TASK GOAL: The line containing "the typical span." marks the end: write out exactly every line from the first line of the data below through that line, and only those.

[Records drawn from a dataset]
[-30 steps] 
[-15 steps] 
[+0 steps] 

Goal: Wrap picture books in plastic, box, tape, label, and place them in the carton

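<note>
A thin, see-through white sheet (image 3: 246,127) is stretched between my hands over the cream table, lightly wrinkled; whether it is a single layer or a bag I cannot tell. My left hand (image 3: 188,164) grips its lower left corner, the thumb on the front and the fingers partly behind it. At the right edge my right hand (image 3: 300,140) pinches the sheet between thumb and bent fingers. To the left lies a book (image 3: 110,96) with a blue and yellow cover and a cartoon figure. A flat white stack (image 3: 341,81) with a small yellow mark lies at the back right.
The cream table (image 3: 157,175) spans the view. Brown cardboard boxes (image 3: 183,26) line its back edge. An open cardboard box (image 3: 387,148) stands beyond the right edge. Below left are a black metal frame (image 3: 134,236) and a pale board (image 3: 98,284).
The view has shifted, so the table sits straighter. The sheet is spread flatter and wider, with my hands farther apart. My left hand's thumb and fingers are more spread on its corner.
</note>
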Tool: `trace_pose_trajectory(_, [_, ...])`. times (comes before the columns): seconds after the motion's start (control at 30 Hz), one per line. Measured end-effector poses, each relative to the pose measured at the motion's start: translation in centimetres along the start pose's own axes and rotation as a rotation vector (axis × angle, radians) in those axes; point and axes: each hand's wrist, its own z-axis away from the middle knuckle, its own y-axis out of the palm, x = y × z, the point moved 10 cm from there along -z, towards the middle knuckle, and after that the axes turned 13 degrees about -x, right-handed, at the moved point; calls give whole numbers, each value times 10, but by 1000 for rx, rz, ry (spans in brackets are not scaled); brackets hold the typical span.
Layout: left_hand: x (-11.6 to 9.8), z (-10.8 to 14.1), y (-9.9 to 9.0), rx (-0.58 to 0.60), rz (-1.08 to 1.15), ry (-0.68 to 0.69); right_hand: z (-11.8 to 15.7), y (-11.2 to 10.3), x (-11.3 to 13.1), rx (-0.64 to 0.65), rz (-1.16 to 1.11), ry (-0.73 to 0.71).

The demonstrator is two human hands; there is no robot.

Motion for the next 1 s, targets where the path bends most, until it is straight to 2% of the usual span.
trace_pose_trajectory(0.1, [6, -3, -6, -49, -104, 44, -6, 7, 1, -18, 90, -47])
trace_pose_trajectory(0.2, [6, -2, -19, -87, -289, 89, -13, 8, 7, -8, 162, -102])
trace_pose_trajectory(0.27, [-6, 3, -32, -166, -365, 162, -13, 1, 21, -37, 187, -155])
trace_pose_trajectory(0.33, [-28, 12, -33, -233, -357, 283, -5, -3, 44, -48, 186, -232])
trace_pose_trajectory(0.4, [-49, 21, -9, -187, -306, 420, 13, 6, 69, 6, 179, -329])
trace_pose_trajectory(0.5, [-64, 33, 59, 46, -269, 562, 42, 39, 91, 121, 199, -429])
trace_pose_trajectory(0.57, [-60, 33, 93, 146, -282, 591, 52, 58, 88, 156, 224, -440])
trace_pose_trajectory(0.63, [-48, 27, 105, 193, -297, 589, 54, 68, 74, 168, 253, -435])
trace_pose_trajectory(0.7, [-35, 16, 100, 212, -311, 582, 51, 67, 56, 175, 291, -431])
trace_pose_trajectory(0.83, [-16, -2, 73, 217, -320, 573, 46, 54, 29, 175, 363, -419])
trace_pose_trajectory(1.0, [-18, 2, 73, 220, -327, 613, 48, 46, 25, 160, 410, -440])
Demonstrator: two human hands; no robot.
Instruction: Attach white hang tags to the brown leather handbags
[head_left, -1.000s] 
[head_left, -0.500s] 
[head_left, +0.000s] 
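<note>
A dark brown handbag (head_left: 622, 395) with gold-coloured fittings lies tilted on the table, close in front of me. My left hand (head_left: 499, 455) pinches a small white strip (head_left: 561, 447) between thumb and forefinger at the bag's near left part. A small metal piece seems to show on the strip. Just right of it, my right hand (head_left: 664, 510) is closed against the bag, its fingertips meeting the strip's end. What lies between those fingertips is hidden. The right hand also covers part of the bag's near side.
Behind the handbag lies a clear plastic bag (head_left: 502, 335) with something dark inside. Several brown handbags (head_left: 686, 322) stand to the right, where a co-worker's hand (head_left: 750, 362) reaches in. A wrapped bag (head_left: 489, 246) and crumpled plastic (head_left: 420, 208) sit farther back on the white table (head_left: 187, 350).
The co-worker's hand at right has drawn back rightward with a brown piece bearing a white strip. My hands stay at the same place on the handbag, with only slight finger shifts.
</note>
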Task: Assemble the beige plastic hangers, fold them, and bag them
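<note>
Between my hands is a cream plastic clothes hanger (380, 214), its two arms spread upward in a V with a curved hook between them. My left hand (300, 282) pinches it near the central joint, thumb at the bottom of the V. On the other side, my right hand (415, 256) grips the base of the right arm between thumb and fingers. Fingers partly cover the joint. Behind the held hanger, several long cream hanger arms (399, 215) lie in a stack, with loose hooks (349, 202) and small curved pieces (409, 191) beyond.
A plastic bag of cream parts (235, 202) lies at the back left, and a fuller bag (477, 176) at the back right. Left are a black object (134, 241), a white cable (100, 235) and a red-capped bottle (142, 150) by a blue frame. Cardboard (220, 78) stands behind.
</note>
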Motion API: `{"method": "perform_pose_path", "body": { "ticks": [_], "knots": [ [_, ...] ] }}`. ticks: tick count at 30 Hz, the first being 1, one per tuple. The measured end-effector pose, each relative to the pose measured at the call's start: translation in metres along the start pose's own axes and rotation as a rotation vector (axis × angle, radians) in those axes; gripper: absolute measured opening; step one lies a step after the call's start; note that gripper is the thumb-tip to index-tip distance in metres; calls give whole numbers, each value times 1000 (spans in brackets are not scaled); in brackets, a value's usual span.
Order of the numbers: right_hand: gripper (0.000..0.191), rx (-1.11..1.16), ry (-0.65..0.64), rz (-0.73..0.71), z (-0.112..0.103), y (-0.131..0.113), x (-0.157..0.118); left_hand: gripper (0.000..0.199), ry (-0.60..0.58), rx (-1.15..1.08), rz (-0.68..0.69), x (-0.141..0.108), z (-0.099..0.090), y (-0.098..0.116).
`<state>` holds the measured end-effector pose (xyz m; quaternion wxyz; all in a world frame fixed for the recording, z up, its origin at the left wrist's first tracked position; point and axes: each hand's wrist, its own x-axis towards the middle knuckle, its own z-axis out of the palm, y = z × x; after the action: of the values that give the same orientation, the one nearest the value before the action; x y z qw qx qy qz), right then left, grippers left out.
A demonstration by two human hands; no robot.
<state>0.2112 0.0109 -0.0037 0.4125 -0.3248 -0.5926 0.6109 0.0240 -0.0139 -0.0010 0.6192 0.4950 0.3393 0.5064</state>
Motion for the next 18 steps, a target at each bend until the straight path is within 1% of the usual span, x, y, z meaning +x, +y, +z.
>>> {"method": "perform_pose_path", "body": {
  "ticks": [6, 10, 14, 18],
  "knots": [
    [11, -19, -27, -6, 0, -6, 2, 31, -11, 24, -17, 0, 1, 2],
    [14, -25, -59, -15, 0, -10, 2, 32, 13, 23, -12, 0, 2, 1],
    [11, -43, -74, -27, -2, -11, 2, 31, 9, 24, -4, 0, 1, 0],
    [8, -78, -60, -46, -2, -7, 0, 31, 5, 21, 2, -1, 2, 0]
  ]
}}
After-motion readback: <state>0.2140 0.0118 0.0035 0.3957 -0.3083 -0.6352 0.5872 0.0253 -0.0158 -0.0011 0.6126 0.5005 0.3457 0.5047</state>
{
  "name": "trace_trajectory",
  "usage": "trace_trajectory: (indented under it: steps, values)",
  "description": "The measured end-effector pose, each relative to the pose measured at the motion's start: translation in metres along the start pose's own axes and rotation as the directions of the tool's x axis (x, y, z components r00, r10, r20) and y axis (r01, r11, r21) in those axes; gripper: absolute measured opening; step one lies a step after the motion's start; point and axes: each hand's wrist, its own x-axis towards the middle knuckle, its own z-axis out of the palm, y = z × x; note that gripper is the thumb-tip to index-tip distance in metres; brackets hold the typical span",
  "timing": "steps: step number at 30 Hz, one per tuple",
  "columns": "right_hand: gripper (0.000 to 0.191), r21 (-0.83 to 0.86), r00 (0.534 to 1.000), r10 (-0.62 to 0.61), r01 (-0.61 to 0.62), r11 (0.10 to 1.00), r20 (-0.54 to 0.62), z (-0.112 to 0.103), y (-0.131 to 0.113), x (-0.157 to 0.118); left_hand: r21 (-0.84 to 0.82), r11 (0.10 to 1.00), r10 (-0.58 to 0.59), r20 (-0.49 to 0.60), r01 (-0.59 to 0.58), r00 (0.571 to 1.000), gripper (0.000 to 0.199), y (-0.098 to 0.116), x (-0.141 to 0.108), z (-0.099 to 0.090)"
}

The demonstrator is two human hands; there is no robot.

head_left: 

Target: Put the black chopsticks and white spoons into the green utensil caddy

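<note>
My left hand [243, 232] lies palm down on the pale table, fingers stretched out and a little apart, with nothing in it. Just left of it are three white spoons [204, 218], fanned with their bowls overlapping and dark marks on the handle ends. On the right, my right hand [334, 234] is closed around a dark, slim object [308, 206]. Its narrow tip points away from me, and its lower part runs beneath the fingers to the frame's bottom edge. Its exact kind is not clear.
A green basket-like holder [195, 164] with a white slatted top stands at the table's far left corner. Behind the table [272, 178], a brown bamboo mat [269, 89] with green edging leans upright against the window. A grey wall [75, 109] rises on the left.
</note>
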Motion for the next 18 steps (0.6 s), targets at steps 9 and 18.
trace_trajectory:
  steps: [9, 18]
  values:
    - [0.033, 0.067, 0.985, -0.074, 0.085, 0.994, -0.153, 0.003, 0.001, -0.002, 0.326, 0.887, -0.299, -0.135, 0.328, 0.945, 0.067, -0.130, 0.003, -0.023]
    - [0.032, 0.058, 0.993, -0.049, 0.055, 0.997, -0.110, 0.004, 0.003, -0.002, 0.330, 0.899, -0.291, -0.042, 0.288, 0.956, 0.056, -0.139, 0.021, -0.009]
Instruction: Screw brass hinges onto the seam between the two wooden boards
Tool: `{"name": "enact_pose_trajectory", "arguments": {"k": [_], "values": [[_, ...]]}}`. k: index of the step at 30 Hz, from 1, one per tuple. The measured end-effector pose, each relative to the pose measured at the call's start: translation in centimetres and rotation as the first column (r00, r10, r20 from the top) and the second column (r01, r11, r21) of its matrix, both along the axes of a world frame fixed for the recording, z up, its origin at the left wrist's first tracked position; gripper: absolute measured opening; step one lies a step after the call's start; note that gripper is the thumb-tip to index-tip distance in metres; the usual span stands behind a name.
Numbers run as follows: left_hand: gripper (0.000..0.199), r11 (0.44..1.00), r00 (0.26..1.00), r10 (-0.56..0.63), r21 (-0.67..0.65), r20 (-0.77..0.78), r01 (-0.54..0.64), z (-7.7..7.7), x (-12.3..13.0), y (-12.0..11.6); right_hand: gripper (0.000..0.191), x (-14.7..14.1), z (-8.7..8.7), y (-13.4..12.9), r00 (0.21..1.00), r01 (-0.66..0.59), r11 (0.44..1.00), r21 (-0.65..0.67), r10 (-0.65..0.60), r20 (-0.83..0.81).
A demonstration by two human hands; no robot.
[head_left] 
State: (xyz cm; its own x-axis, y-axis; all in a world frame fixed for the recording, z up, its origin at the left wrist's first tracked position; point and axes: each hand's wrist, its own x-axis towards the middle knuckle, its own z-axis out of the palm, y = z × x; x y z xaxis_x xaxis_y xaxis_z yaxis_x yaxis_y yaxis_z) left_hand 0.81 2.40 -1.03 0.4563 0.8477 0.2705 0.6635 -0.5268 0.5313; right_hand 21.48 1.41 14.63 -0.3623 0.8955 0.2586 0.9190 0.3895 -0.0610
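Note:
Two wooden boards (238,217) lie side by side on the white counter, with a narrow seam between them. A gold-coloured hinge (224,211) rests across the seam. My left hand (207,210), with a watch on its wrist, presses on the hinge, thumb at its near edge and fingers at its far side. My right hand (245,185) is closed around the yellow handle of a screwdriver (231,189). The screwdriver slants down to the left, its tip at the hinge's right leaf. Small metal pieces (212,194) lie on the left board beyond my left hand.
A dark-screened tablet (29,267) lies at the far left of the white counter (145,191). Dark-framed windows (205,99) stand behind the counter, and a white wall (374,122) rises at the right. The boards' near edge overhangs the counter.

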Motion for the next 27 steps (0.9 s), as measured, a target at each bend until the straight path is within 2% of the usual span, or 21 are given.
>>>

EXERCISE OUTPUT:
[-30 steps] 
[-15 steps] 
[+0 steps] 

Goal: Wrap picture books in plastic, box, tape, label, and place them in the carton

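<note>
A thin, see-through white sheet (image 3: 246,127) is stretched between my hands over the cream table, lightly wrinkled; whether it is a single layer or a bag I cannot tell. My left hand (image 3: 188,164) grips its lower left corner, the thumb on the front and the fingers partly behind it. At the right edge my right hand (image 3: 300,140) pinches the sheet between thumb and bent fingers. To the left lies a book (image 3: 110,96) with a blue and yellow cover and a cartoon figure. A flat white stack (image 3: 341,81) with a small yellow mark lies at the back right.
The cream table (image 3: 157,175) spans the view. Brown cardboard boxes (image 3: 183,26) line its back edge. An open cardboard box (image 3: 387,148) stands beyond the right edge. Below left are a black metal frame (image 3: 134,236) and a pale board (image 3: 98,284).
The view has shifted, so the table sits straighter. The sheet is spread flatter and wider, with my hands farther apart. My left hand's thumb and fingers are more spread on its corner.
</note>
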Tool: `trace_pose_trajectory(_, [_, ...])`. times (comes before the columns): seconds after the motion's start (control at 30 Hz), one per line. Measured end-effector poses, each relative to the pose measured at the motion's start: translation in centimetres along the start pose's own axes and rotation as a rotation vector (axis × angle, radians) in those axes; point and axes: each hand's wrist, its own z-axis away from the middle knuckle, its own y-axis out of the palm, x = y × z, the point moved 10 cm from there along -z, towards the middle knuckle, and after that the axes turned 13 degrees about -x, right-handed, at the moved point; calls give whole numbers, each value times 10, but by 1000 for rx, rz, ry (spans in brackets are not scaled); brackets hold the typical span.

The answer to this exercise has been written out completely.